=== Begin Enclosure ===

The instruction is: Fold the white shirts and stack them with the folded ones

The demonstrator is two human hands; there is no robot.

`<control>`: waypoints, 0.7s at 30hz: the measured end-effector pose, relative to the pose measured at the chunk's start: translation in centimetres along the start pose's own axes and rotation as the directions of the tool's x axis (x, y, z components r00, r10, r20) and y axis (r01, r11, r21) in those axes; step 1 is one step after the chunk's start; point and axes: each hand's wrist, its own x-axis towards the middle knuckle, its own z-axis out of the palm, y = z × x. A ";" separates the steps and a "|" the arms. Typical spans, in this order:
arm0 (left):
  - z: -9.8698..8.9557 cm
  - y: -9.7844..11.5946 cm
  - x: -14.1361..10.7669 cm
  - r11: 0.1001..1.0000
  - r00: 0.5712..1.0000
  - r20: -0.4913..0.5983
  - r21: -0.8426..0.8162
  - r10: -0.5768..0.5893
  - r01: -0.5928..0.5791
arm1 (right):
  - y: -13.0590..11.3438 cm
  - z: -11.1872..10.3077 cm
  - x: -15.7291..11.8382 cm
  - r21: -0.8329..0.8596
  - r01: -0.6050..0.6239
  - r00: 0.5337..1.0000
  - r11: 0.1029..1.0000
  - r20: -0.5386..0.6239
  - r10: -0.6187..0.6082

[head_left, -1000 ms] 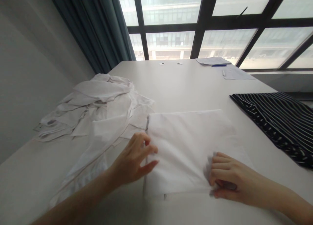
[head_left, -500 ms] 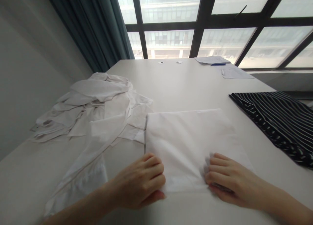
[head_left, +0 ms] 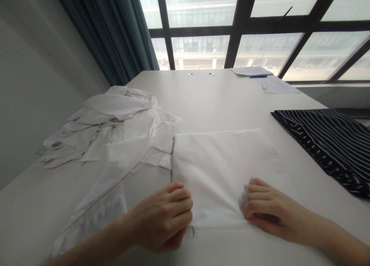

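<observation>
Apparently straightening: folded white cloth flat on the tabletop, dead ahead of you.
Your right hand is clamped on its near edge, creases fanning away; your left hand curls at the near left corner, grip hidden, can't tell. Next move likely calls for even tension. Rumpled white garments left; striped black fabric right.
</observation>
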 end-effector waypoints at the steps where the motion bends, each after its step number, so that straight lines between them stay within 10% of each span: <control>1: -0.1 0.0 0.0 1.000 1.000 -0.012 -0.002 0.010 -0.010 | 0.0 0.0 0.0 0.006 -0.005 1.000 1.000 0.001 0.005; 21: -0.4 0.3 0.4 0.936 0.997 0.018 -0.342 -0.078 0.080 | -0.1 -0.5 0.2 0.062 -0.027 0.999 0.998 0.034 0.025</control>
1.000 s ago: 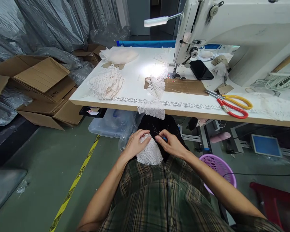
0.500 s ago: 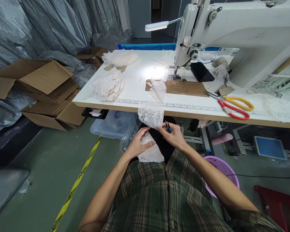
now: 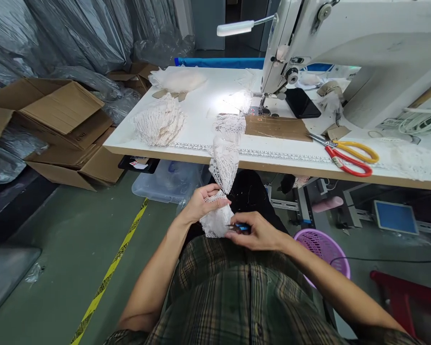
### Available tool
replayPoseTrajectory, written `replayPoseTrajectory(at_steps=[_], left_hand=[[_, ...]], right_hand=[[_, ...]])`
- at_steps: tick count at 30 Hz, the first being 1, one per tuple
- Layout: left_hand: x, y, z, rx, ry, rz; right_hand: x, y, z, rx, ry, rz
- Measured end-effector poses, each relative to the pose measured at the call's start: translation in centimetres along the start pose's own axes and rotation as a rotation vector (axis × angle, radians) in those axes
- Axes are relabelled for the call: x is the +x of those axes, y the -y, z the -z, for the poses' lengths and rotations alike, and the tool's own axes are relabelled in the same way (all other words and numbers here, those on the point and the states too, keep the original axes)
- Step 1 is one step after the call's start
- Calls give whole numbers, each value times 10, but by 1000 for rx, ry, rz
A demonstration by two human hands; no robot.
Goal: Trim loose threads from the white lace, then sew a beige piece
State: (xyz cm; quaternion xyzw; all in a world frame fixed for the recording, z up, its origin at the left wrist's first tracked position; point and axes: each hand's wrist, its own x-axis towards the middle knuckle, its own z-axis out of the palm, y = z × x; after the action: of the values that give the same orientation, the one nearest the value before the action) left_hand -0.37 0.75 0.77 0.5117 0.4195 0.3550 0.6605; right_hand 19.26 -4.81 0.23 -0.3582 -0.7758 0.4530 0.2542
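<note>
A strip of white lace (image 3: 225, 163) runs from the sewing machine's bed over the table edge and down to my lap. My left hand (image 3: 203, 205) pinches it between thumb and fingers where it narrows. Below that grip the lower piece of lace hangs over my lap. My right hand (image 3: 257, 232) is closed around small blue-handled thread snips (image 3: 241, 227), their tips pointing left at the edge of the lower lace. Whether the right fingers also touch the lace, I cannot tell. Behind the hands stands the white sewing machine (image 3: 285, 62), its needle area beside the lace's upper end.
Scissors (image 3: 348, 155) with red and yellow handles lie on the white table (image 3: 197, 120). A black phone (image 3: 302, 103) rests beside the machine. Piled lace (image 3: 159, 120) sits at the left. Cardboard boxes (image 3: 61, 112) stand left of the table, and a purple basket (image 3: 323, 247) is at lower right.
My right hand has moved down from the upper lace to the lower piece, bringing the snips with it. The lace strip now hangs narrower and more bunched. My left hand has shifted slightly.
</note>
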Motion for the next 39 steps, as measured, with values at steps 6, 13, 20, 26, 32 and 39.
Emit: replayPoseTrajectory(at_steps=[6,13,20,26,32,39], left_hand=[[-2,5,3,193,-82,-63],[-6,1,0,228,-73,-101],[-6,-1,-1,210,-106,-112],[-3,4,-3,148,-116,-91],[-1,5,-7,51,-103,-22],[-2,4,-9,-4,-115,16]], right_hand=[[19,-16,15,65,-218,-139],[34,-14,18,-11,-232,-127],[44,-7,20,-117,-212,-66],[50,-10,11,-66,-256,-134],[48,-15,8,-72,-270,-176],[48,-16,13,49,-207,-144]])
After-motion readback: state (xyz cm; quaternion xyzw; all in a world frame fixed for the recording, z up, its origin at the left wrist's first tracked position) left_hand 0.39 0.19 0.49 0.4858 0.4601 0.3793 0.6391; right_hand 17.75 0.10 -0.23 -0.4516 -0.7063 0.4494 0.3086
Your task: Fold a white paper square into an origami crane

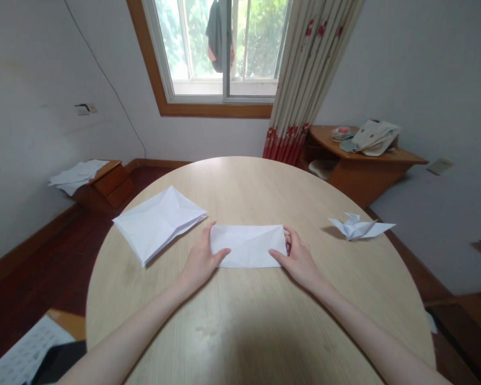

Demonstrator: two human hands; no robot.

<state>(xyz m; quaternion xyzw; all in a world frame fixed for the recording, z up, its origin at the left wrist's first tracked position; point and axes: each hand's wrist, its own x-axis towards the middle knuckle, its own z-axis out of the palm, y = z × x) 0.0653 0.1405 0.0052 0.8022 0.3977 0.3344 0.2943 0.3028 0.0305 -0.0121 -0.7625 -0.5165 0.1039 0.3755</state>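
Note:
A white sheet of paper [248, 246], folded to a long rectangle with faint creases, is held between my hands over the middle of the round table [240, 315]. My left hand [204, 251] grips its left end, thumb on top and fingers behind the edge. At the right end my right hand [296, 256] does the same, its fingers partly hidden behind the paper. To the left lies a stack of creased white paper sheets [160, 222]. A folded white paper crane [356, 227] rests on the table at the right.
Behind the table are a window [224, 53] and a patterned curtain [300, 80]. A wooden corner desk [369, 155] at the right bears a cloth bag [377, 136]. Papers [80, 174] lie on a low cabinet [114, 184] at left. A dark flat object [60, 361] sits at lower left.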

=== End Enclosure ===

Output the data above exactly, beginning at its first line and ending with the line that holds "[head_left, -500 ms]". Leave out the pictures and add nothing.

Final answer:
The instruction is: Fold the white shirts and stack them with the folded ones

The demonstrator is two human hands; there is no robot.

`<control>`: waypoints, 0.7s at 30hz: the measured end-effector pose, relative to the pose measured at the chunk's start: translation in centimetres along the start pose's own axes and rotation as the directions of the tool's x axis (x, y, z components r00, r10, r20) and y axis (r01, r11, r21) in those axes; step 1 is one step after the chunk's start; point and axes: each hand's wrist, its own x-axis towards the middle knuckle, its own z-axis out of the palm, y = z × x. A ";" separates the steps and a "|" the arms. Typical spans, in this order:
arm0 (left):
  - z: -9.8698..8.9557 cm
  - y: -9.7844..11.5946 cm
  - x: -14.1361..10.7669 cm
  - r11: 0.1001..1.0000
  - r00: 0.5712..1.0000
  - r20: -0.4913..0.5983
  - r21: -0.8426..0.8162
  - r10: -0.5768..0.5893
  - r01: -0.5928..0.5791
arm1 (right):
  - y: -13.0590..11.3438 cm
  - z: -11.1872..10.3077 cm
  - x: -15.7291..11.8382 cm
  - r21: -0.8329..0.8596
  - r01: -0.6050..0.6239
  - r00: 0.5337..1.0000
  - r11: 0.1029..1.0000
  - r20: -0.5386..0.6239
  - r10: -0.6187..0.6082

[head_left, -1000 ms] 
[head_left, -500 ms] 

What the exercise required has been answered in full.